Several papers reported that the ROS production was higher in the kidney than in the liver [14,15], which resulted in renal pathological changes [16] by triggering and drivinginflammation during the pathological process [10,17]. Moreover, the ROS did not affect the glomeruli but affected the proximal tubular epithelial cells; for example, vacuolization, accumulation of intraluminal materials, dysplastic tubular outer membranes and reduced PAS glycoprotein staining of the microvilli were displayed [17]. The ROS production in the kidney during CAC may be due to the participation of MEOS in alcohol metabolism [17,18].

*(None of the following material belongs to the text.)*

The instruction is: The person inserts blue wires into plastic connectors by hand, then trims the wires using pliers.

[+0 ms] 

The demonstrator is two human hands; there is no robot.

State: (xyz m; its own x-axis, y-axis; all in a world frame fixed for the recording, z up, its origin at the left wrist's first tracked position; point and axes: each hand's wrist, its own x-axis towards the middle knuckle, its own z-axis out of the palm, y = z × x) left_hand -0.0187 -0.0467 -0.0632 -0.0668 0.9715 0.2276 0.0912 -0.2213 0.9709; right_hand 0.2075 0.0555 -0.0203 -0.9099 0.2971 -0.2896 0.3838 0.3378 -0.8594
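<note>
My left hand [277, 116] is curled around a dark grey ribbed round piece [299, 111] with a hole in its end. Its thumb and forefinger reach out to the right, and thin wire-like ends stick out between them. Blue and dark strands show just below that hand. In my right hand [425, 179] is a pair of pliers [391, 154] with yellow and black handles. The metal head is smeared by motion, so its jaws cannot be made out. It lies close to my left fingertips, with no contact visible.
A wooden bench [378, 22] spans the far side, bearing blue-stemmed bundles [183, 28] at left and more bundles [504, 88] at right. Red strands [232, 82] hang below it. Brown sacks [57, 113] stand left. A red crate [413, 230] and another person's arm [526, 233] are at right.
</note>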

On the other hand, the role of ADH in alcoholic kidney diseases has been reported in a few studies [8,16,19], although ADH is the key enzyme of alcohol metabolism and produces toxic metabolites of acetaldehyde and NADH at pathological levels [3,20]. ADH has been detected in the kidney at a secondary high level, as compared with that in the liver [4,21,22]. Recent reports suggested that blood ethanol upregulated the protein expression or activity of ADH in the kidney [16,19]. However, ADH in the kidney has not been investigated yet at the ADH isozyme level.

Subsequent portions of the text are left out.